F.38.3. Configuration

The extension defines a number of Postgres Pro Enterprise variables (GUC). These variables help to handle scheduler configuration.

schedule.enable (boolean)

This parameter specifies, whether the scheduler is enabled in this system. Default value: false.

schedule.database (text)

This parameter specifies list of database names on which the scheduler is enabled. Database names should be separated by commas. Default value: empty string.

schedule.scheme (text)

This parameter specifies the name of a scheme where the scheduler stores its tables and functions. Changing this parameter requires a server restart. Normally you should not change this parameter but it could be useful if you want to run scheduled jobs on a hot-standby database. So you can define foreign data wrapper on master system to wrap default scheduler schema to another one and use it on replica. Default value: schedule.

schedule.nodename (text)

This parameter specifies a node name of this instance. Default value is master. You should not change or use it if you run single server configuration. But it is necessary to change this name if you run scheduler on hot-standby database.
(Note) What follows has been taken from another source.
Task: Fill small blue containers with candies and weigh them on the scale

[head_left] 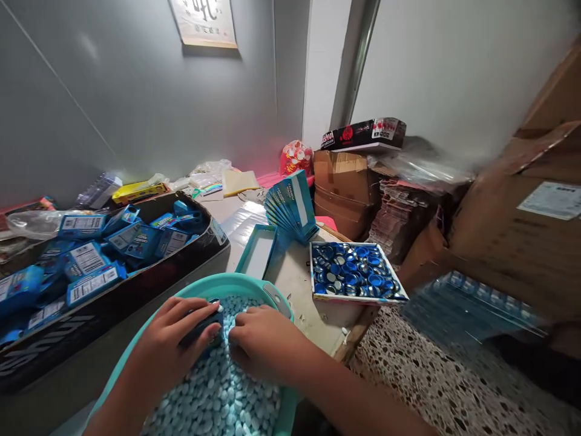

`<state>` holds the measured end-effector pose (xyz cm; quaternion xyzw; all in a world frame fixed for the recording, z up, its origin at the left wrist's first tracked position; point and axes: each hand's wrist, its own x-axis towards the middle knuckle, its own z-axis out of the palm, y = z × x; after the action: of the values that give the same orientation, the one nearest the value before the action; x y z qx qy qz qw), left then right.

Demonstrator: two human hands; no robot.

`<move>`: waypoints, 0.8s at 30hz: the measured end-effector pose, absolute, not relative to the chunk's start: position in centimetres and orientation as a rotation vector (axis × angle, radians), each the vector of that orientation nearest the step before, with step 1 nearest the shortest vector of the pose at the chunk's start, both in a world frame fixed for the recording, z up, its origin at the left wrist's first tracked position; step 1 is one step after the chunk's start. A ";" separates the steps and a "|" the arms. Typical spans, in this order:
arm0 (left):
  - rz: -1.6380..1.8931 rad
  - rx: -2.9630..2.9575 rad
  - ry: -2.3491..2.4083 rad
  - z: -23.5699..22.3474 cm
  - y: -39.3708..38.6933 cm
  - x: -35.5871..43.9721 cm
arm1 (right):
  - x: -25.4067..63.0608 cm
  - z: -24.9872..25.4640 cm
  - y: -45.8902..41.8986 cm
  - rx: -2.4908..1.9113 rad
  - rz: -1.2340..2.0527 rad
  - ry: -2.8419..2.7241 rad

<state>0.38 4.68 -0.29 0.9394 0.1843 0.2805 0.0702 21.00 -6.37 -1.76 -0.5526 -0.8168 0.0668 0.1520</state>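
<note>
A turquoise tub (136,344) full of small white tablets (213,390) stands in front of me. Over the tablets, my left hand (175,333) is closed round a small dark blue container (216,321), with one white tablet showing at its upper edge. Beside it, my right hand (258,339) reaches down among the tablets with its fingers curled; what they hold, if anything, is hidden. Just beyond the tub's rim lies a shallow teal box (257,251) with a white inside.
At left, a long black carton (136,284) holds many blue packs (88,266). A tray (358,298) of blue-and-silver caps (349,266) sits at the table's right edge. Behind stand fanned teal cartons (290,206). Cardboard boxes (345,188) fill the right side.
</note>
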 end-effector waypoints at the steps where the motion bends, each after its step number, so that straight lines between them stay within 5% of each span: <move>1: 0.853 2.856 0.531 -0.3 4.8 0.4 | 21.0 -1.8 -6.4 -1.582 0.189 -2.345; 10: 0.853 2.828 0.602 -0.2 5.1 0.6 | 26.0 -3.2 -10.3 -1.117 0.024 -1.691; 17: 0.900 2.818 0.655 0.2 4.0 1.0 | 32.2 -9.4 -18.8 -2.354 0.053 -1.359; 24: 0.947 2.861 0.663 0.5 3.5 1.2 | 31.7 -8.7 -17.7 -2.643 0.289 -1.560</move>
<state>1.22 3.49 0.49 0.9269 0.2147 0.3067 0.0277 31.74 -17.67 -8.72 -0.8571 -0.5057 0.0936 0.0293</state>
schedule.max_workers (integer)

This parameter specifies max number of simultaneously running jobs for one database. Default value: 2.

schedule.transaction_state (text)

This is internal parameter. It contains state of executed job. This parameter was designed to use with a next job start time calculation procedure. Possible values are:

success — transaction has finished successfully
failure — transaction has failed to finish
running — transaction is in progress
undefined — transaction has not started yet

The last two values normally should not appear inside the user procedure. If you got them probably it indicates an internal scheduler error.

F.38.4. Managing scheduler

You could control the scheduler's behavior by means of Postgres Pro Enterprise variables described above.

For example, suppose we have a fresh Postgres Pro Enterprise installation with the scheduler extension installed. We are going to use the scheduler with databases named database1 and database2. We want database1 to be capable to run 5 jobs in parallel and database2 — 3 jobs.

Put the following string in your postgresql.conf:

shared_preload_libraries = 'pgpro_scheduler'

Then start psql and execute the following commands:

ALTER SYSTEM SET schedule.enable = true;
ALTER SYSTEM SET schedule.database = 'database1,database2';
ALTER DATABASE database1 SET schedule.max_workers = 5;
ALTER DATABASE database2 SET schedule.max_workers = 3;
SELECT pg_reload_conf();

If you do not need the different values in max_workers you could store the same in configuration file. Then ask server to reload configuration. There is no need to restart.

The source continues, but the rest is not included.